Ze zgłoszenia wynikało, że 24-latek wbiegał na jednej z ulic Białegostoku między auta i próbował je zatrzymywać. Interweniowała policja. Mężczyzna stracił przytomność i funkcje życiowe. Wszczęte przez białostocką prokuraturę śledztwo było prowadzone w kierunku przekroczenia uprawień przez funkcjonariuszy policji, niedopełnienia przez nich obowiązków służbowych oraz nieumyślnego spowodowania śmierci. Teraz sprawa trafiła do prokuratury w sąsiednim województwie, która czeka na wyniki sekcji.
"Podczas badania sekcyjnego biegły z Zakładu Medycyny Sądowej Uniwersytetu Medycznego w Białymstoku pobrał wycinki do badań toksykologicznych i histopatologicznych. Oczekujemy na opinię biegłego oraz wyniki badań" – napisała nam w mailu Elżbieta Edyta Łukasiewicz, rzecznik Prokuratury Okręgowej w Ostrołęce.
To właśnie do tej prokuratury (żeby zachować bezstronność) przekazane zostało śledztwo w sprawie śmierci 24-latka, który 25 maja stracił przytomność i zmarł w trakcie policyjnej interwencji przy ul. Wierzbowej w Białymstoku.

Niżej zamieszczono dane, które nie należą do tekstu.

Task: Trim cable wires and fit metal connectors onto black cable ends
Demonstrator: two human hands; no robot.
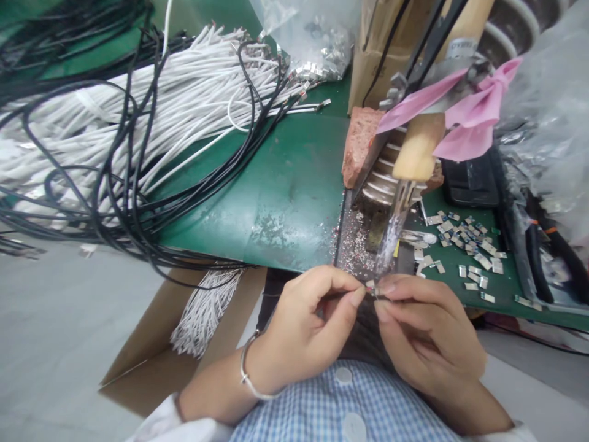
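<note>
At the front edge of the bench my two hands meet below a soldering iron [391, 239]. My left hand [317, 319] is closed in a pinch on a thin cable end, mostly covered by the fingers, with a speck of red at its tip. Facing it, my right hand [423, 325] pinches a small metal connector [370, 285] between thumb and fingertips. The two pieces meet or nearly touch; which, I cannot tell. Just above them hangs the iron's whitish tip, its wooden handle [418, 147] fixed at a slant and tied with pink cloth [478, 116].
White cables [193, 92] and black cables [124, 153] pile up on the left. Loose connectors [473, 236] lie at right beside pliers [538, 252]. A brick [361, 147] stands by solder crumbs [359, 245]. Below, a cardboard box [151, 331] holds white cables.
</note>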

Dostali zgłoszenie, że mężczyzna wbiega między samochody
"Udzielenie bliższych informacji o poczynionych ustaleniach w toku postępowania przygotowawczego nie jest możliwe z uwagi na dobro postępowania. Jak tylko dobro postępowania nie będzie stało temu na przeszkodzie, prokuratura niezwłocznie poinformuje opinię publiczną i przedstawicieli mediów o toczącym się postępowaniu" - zaznacza Elżbieta Edyta Łukasiewicz.
Jak natomiast informował w maju rzecznik podlaskiej policji podinspektor Tomasz Krupa, mundurowi przyjechali na ul. Wierzbową po informacji o tym, że ktoś biega po jezdni, wbiega między samochody i próbuje do nich wsiadać. Zgłoszenie wpłynęło przed godziną 6 rano.
Stracił przytomność, nie żyje. Prokuratura wyjaśni, co się stało
- W trakcie wykonywanych czynności mężczyzna stracił przytomność i funkcje życiowe. Niestety, pomimo podjętych czynności ratunkowych jego życia nie udało się uratować - zaznaczał rzecznik.
W interwencji brało udział czterech funkcjonariuszy. Mieli kamery nasobne. Nagrania z tych kamer zostały zabezpieczone na potrzeby prowadzonego postępowania. Zabezpieczono też nagrania ulicznego monitoringu.
Najpierw śledztwo prowadziła białostocka prokuratura
Zanim śledztwo trafiło do prokuratury w sąsiednim województwie, było prowadzone przez Prokuraturę Rejonową Białystok-Północ.
Jej szef Michał Toruński przekazał w maju reporterowi TVN24 Adrianowi Zaborowskiemu, że zostało wszczęte śledztwo w kierunku przekroczenia uprawień przez funkcjonariuszy policji, niedopełnienia przez nich obowiązków służbowych oraz nieumyślnego spowodowania śmierci 24-latka.
Własną kontrolę działań w miejscu interwencji wszczęła też policja.